白布蓋著陽陽的身體,他傷口的血已經不會再往下滴了。
我的心卻像被戳了一個窟血窿,全身的力氣都被抽幹。
我跟著車一路到醫院,始終沒勇氣掀開那塊白布。
我麻木地靠在牆邊,沒有一絲力氣。
腦海裏全是陽陽對我笑的畫麵。
等了許久,醫生拿著死亡證明到我麵前,卻被人搶了過去。
“天天花我兒子錢,我看看你這次又是開什麼藥......”
林紹風的媽媽定期做體檢,各種藥在家裏堆成了小山。
她卻總盯著我,連吃個感冒藥都要說浪費錢。
林家家大業大,隻是容不下我。
她看到了上麵的字眼,聲音突然拔高。
“你連假證明都敢開了!真是長本事了!”
旁邊的醫生出聲製止,她才減弱了音量,卻仍然捶打我。
“阿卡優諾,你咒我孫子,你才不得好死。”
陽陽在世時,她總是冷嘲熱諷說不和林紹風姓養不熟。
人真沒了又開始一口一個孫子。
我被她推倒在地,她又不依不饒地抓著醫生罵。
“你這樣幫著她不知道犯法嗎,我兒子可以起訴你!”
護士推著車從麵前過,風吹起了白布的一角,露出陽陽那種慘白僵硬的臉。
她終於安靜了一點。
我扶著牆艱難起身,跟著去了太平間。
“我不欠你們家什麼,當初是你說林紹風體弱,要找個八字合的女生衝喜,自己帶彩禮去溪山求我的。”

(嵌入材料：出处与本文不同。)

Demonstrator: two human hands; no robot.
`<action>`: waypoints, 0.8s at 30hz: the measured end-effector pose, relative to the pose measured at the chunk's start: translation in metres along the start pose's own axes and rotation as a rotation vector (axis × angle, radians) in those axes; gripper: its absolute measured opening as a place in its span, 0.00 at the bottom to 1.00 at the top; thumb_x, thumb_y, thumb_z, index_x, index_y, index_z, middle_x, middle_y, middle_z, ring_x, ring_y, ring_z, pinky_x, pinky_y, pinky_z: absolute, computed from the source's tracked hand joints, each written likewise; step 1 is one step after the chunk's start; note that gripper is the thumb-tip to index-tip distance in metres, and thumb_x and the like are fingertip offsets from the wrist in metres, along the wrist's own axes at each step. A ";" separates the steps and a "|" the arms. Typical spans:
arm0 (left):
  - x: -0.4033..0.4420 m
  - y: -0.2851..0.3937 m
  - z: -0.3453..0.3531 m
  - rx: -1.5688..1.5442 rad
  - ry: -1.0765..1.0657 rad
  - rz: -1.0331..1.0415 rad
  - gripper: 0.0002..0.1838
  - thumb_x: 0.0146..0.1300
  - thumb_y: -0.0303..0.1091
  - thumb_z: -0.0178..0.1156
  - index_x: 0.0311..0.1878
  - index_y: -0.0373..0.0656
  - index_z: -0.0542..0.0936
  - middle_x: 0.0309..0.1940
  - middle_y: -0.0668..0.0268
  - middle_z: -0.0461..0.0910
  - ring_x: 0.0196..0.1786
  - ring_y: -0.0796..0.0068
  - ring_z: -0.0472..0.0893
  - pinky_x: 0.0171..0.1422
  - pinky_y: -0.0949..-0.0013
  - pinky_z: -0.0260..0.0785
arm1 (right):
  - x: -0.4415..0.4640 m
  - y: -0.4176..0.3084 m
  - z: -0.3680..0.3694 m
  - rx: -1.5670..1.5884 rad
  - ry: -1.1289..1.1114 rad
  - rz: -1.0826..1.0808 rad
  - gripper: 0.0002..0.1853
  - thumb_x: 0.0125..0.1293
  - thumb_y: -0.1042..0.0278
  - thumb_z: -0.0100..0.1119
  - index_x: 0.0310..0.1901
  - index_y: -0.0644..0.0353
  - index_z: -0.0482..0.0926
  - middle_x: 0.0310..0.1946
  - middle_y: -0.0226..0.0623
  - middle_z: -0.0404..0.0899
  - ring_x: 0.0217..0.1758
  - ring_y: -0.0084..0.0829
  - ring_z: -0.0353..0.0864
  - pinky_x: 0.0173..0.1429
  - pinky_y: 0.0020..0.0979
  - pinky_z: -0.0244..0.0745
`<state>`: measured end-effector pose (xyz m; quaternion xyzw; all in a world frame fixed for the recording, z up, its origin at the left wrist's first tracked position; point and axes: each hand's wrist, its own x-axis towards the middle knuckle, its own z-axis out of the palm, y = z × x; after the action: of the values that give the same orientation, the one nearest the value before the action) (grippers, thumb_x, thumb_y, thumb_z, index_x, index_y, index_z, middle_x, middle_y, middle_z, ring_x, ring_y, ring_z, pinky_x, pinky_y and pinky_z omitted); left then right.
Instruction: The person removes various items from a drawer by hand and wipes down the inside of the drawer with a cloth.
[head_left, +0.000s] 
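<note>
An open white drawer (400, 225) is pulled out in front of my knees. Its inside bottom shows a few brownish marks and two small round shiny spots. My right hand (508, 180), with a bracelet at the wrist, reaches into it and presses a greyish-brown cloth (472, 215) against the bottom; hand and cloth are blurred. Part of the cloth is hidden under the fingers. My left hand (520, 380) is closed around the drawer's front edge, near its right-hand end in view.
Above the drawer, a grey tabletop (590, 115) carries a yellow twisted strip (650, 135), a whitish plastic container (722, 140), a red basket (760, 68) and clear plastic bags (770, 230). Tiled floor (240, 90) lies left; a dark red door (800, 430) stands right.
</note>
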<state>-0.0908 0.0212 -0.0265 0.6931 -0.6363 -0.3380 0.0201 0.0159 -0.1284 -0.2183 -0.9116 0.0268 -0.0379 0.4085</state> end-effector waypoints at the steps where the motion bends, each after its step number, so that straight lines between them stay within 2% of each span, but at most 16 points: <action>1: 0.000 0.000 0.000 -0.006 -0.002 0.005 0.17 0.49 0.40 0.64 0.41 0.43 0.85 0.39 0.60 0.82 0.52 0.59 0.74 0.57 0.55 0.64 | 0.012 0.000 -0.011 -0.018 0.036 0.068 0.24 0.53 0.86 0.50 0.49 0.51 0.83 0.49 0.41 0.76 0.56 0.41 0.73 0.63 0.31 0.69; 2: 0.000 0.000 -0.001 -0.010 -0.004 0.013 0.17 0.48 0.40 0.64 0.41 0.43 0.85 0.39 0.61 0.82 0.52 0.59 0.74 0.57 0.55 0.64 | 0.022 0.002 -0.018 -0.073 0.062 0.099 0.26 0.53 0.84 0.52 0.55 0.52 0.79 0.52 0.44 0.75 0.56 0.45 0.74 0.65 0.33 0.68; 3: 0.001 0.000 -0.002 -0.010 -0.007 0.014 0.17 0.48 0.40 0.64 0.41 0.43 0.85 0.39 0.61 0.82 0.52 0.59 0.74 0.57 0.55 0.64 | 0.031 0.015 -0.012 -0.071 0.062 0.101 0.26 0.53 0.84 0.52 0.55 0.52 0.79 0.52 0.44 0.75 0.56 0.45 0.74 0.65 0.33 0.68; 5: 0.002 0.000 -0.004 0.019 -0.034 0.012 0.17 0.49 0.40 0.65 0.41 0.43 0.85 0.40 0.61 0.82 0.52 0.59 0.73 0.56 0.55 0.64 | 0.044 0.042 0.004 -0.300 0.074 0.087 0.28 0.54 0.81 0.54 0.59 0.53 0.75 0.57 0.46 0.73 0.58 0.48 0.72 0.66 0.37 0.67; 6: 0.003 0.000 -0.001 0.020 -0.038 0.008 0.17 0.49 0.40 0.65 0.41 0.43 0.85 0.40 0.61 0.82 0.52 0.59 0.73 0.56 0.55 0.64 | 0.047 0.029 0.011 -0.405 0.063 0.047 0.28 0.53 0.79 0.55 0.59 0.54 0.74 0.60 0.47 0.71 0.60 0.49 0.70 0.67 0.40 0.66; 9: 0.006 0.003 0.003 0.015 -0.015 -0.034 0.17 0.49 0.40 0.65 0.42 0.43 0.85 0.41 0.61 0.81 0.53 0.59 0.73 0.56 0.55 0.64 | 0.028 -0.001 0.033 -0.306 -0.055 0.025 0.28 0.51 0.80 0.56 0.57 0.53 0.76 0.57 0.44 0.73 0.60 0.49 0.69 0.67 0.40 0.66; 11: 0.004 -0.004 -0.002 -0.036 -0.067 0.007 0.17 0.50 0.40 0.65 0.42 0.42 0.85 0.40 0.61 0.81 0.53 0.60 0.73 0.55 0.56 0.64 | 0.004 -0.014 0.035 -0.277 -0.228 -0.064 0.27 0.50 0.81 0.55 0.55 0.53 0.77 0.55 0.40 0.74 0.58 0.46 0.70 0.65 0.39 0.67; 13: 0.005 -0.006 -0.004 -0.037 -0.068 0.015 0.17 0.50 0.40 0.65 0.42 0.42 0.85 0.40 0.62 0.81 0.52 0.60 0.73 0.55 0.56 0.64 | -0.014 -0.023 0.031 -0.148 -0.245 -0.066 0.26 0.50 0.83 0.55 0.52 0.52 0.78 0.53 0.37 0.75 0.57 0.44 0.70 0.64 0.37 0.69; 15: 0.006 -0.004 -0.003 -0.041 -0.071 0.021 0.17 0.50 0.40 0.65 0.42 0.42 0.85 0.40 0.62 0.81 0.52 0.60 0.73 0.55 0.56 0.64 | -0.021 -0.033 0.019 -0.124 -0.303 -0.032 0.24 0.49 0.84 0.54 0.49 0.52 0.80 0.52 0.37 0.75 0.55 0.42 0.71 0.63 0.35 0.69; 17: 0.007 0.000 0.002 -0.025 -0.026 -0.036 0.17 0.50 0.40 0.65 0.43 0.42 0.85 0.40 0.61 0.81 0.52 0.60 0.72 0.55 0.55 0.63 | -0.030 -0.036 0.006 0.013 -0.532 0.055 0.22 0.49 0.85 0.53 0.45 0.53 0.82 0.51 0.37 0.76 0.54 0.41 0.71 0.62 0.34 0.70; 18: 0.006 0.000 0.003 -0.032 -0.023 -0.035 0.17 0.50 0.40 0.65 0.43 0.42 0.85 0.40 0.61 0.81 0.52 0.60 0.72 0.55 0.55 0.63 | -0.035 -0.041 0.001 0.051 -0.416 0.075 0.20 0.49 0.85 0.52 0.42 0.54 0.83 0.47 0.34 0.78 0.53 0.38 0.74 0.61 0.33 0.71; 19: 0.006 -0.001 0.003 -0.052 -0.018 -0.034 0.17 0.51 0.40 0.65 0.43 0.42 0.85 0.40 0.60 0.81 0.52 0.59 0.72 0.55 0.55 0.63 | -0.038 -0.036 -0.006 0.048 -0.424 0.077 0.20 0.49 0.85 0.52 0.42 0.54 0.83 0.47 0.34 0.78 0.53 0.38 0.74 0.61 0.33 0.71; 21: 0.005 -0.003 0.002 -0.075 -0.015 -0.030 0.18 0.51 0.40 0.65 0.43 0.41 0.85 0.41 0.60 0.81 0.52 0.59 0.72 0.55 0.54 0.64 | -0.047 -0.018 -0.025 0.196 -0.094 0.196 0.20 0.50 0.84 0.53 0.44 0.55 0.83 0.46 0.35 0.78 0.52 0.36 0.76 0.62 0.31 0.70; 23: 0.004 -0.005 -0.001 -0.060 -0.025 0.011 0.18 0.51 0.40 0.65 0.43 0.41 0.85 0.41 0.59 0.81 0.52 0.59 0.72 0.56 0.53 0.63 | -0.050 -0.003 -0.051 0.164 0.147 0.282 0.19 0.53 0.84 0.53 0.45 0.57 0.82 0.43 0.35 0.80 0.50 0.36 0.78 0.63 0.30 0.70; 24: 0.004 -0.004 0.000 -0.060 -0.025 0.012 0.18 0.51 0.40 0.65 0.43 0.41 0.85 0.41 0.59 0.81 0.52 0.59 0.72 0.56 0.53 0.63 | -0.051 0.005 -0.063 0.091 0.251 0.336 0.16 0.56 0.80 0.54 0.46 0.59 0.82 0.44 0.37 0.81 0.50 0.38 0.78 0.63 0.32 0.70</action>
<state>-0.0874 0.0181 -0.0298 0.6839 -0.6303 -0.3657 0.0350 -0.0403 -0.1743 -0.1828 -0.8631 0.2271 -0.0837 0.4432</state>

“我兒子命喪黃泉,他卻忙著和許悅談情說愛,那我就成全你們。”
手續辦得很快,整個過程像按了加速器。
我不知道自己怎麼到的殯儀館,怎麼看著陽陽化成灰燼。
直到工作人員捧著骨灰到我麵前,我才找回自己的聲音。
“我不下葬了。”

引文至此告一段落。